- Task brief -
Please restate, word for word, the lines below that begin at the one with "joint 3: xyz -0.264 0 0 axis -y" and end at the one with "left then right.". Leave out all other lines.

------------------------

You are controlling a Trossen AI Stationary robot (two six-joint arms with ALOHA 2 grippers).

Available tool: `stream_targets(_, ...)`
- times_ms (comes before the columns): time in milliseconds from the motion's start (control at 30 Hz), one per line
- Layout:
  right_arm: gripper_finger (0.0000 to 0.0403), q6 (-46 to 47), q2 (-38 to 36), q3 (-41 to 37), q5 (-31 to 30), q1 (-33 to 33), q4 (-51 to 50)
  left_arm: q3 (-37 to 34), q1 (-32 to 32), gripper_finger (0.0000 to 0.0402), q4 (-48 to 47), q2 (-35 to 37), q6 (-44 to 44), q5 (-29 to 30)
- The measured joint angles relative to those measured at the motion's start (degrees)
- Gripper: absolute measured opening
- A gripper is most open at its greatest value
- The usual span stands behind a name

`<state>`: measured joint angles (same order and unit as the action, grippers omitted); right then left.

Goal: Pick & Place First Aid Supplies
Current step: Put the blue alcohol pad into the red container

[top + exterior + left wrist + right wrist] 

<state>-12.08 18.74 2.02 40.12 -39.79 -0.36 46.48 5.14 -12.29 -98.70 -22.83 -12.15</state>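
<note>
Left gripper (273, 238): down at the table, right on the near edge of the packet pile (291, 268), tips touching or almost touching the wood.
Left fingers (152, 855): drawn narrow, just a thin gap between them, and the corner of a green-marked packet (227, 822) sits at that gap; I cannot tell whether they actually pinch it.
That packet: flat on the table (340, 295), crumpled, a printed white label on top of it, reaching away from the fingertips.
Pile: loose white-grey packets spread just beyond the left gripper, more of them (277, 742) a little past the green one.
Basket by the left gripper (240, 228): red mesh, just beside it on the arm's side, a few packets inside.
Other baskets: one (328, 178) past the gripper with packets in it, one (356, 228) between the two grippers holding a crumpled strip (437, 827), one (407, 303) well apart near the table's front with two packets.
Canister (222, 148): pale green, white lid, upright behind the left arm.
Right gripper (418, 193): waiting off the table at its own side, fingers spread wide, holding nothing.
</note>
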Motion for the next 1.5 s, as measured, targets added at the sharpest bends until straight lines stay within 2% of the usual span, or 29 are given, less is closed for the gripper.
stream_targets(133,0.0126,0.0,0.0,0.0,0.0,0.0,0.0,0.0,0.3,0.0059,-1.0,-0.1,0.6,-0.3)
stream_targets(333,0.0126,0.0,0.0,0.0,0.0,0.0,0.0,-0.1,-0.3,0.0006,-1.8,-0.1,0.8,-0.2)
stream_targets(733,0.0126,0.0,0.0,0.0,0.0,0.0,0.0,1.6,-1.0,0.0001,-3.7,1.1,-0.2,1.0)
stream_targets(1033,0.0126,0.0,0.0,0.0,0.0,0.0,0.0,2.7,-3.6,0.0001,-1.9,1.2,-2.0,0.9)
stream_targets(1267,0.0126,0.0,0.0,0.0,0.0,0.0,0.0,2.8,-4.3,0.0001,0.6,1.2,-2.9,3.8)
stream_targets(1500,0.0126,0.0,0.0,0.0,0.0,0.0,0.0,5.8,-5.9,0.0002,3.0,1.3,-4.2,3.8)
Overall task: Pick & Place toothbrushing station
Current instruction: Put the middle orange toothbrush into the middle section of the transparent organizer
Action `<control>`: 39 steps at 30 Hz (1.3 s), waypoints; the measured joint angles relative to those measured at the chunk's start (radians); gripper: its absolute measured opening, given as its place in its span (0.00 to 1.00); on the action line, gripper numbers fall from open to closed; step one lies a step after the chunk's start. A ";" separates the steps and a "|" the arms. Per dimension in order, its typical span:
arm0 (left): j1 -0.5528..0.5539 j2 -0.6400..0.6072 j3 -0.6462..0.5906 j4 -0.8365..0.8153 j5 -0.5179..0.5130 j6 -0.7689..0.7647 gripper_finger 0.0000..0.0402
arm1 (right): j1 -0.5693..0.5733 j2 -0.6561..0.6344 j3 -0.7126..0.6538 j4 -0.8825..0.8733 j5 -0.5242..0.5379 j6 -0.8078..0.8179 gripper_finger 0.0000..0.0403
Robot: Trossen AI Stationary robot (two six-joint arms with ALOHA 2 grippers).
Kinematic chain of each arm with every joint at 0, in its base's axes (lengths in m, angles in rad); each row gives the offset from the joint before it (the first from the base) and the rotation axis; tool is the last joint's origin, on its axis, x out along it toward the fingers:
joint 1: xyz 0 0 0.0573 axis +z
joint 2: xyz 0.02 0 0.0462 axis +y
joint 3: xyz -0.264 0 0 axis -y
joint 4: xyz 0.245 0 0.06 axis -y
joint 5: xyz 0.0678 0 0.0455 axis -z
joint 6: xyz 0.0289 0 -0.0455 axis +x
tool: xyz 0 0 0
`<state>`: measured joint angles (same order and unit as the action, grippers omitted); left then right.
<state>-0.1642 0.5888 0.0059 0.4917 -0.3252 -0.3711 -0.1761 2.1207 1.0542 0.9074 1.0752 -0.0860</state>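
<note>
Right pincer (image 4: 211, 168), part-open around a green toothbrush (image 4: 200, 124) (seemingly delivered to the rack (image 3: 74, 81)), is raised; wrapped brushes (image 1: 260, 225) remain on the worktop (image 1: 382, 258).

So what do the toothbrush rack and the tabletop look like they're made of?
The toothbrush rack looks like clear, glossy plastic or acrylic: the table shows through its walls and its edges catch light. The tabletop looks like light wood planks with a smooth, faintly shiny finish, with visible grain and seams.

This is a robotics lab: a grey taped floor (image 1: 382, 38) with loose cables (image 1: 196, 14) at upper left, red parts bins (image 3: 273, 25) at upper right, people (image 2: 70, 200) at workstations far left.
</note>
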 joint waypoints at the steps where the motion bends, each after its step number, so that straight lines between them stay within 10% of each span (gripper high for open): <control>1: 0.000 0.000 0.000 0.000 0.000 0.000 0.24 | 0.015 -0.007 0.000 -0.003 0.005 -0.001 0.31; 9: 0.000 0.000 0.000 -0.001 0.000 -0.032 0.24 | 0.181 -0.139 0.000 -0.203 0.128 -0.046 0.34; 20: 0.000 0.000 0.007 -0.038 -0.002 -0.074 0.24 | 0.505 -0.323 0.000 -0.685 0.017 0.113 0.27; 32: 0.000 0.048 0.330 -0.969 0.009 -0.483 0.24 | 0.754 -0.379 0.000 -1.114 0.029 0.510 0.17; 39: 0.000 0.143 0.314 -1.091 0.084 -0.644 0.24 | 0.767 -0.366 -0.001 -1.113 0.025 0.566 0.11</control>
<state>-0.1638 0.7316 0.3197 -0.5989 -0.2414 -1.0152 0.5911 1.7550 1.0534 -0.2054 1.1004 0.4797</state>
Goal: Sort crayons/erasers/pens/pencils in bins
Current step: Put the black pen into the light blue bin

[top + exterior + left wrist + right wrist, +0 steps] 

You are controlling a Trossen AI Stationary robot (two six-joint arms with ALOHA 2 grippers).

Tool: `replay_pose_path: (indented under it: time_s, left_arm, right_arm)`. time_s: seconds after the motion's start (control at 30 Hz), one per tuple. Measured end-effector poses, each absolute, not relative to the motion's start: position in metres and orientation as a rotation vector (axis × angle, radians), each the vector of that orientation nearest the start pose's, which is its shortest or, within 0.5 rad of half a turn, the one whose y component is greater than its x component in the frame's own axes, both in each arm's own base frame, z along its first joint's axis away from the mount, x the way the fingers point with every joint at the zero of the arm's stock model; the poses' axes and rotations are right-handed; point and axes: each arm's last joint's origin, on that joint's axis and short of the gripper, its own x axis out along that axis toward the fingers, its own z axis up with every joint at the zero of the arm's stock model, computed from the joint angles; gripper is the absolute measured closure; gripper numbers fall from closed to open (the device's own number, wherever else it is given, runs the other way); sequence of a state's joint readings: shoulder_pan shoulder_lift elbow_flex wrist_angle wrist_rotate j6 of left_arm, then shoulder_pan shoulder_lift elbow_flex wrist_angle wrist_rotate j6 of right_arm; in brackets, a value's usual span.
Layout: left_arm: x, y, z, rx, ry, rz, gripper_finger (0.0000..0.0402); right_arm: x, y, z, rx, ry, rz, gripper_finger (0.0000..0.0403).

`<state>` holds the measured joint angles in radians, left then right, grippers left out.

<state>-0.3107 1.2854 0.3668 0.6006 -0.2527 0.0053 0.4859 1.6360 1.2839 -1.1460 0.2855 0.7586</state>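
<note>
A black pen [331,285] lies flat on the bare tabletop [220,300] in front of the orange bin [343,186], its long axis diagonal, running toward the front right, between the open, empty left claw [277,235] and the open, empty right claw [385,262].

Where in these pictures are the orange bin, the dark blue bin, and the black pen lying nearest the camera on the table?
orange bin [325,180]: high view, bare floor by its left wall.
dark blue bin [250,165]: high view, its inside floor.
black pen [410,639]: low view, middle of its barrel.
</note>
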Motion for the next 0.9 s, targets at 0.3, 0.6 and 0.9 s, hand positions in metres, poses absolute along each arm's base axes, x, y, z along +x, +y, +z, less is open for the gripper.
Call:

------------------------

- Answer space -
joint 3: xyz -0.264 0 0 axis -y
joint 4: xyz 0.245 0 0.06 axis -y
joint 5: xyz 0.0678 0 0.0455 axis -z
joint 6: xyz 0.0289 0 -0.0455 axis +x
tool: xyz 0 0 0
`<state>`: measured joint angles (same order and unit as the action, grippers omitted); left then right.

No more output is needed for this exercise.